What we call the visible universe was once confined to a single bubble no more than 3 x 10^-26 cm across; the distance light can travel in the 10^-36 seconds since the beginning. Therefore, every part of the visible universe was once in contact. This solves the Horizon Problem.

Finally, somehow, after a very short time, the inflation ceases abruptly. It is assumed that the vacuum energy during inflation has been rapidly decreasing. Whatever vacuum energy remains after inflation transforms explosively into ordinary matter and energy, thereby making the universe extremely hot. The regular big bang expansion takes over thereafter. The following time-line describes what is predicted by the theory.
 
 

• 10^-43 seconds--This is called the Planck Time.
• For shorter times all our current theories break down. Even the very notions of space and time cease to make sense.

• 10^-36 seconds--Temperature about 10²⁸ K.
• This is the era of hyper-expansion called inflation. The maximum distance that light could have traveled since the beginning is a mere

                               3 x 10^-26 centimeters!

This defines the size of the "visible universe" at that time. The universe expands from this microbubble  by a factor of 10 trillion trillion (10²⁵) in about one 1 billion trillion trillionths of a second (10^-33  seconds). This is surely expansion with a vengence! The universe is now about 3 mm across.

The tiny quantum vacuum energy density fluctuations that existed in the original microbubble have also been expanded by this huge factor. They will form the seeds of galaxies.

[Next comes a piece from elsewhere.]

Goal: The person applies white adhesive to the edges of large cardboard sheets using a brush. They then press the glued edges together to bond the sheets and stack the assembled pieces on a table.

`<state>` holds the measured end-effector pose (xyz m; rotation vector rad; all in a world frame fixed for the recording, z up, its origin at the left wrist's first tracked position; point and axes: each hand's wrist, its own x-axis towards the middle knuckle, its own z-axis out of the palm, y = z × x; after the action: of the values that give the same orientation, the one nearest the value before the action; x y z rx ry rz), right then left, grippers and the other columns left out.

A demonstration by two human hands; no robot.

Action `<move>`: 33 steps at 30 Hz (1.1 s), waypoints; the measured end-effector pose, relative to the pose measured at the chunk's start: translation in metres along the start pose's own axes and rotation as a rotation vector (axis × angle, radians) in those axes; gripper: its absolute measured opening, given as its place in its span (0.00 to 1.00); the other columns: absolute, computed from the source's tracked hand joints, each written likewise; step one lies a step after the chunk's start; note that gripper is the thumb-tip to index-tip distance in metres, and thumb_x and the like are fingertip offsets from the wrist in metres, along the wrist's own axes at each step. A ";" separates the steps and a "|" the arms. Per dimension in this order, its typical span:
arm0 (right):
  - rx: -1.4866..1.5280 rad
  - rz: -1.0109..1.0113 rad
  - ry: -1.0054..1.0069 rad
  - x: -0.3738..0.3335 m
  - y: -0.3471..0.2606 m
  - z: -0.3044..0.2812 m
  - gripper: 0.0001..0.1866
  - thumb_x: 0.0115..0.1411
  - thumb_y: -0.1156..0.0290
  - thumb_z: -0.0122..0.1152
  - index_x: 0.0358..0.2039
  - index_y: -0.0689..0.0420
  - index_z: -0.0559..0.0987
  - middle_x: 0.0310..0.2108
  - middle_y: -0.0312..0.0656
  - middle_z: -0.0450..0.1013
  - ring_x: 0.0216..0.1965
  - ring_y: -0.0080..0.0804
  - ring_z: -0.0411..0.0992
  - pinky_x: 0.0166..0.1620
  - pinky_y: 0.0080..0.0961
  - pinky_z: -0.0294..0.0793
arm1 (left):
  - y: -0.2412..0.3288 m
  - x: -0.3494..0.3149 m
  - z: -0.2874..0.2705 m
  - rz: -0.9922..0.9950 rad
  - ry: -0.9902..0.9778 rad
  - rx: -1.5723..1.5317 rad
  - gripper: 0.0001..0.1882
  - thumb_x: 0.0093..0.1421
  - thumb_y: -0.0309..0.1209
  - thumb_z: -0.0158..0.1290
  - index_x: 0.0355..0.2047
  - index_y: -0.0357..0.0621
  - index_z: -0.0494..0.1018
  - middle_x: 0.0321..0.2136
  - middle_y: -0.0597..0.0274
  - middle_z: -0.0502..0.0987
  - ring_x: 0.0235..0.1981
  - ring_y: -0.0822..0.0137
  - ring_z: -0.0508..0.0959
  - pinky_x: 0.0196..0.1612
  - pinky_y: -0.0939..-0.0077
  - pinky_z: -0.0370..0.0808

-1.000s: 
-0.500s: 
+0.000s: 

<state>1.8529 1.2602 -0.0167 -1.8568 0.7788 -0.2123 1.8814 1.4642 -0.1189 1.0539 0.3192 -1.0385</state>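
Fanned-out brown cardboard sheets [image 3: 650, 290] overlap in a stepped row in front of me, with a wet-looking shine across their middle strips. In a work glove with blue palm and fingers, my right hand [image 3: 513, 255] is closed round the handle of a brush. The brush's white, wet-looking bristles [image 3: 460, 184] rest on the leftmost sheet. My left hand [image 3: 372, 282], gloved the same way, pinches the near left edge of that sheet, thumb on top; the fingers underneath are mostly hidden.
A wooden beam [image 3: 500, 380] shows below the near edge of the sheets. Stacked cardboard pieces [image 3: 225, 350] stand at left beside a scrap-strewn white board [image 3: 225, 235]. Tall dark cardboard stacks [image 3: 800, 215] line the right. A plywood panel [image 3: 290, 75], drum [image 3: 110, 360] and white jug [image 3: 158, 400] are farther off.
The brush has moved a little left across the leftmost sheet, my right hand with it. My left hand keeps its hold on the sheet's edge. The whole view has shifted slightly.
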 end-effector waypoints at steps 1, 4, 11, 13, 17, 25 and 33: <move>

The remaining vacuum energy is transformed explosively into ordinary matter and energy causing the universe to become extremely hot and to expand at a leisurely pace.
 

• 10^-6 seconds--Temperature about 10 trillion K.
• Quark and anti-quarks form out of pure energy and immediately annihilate back to energy. But, owing to an asymmetry between the behavior of matter and antimatter, an excess of quarks over anti-quarks of one part per billion builds up. Thus, most of the antimatter disappears from our universe.

 
• The quarks stick together to form neutrons and protons. The conversion of protons into neutrons and vice versa maintains an equilibrium with equal numbers of each.

 
• 1 second
• Because neutrons are slightly heavier than protons it is easier to convert neutrons into protons than to convert protons into neutrons and so the number of protons increases relative to neutrons, giving a final proton to neutron ratio of about 7 to 1.

 
• 5 seconds--Temperature about one billion K.
• Electron and positron pairs are created. Matter creation ceases.

 
• 3 minutes--Temperature about 100 million K.
• Nuclear reactions occur at a furious rate. Protons now move slowly enough to fuse into helium nuclei. Helium, deuterium, lithium created.

 
• 300,000 years--Temperature about 10,000 K.
• The radiation density is now low enough that the universe becomes transparent. It is cool enough now for electrons and nuclei to stick together to form atoms of hydrogen and helium. This is called the recombination era.

 
• 1 to 5 billion years--Temperature a few Kelvin.
• The density fluctuations (lumpiness) in the matter distribution, caused by the original quantum fluctuations in the vacuum energy, form the seeds of galaxies, which form in huge web-like sheets spanning the universe. It is these initial density fluctuations that the COBE satellite detected.

 
• 12 billion years--Temperature a few Kelvin.
• Dawn of life on at least one tiny blue planet.

 
• 15 billion years--Temperature 2.7 K.
• More-or-less intelligent life exists on this blue planet!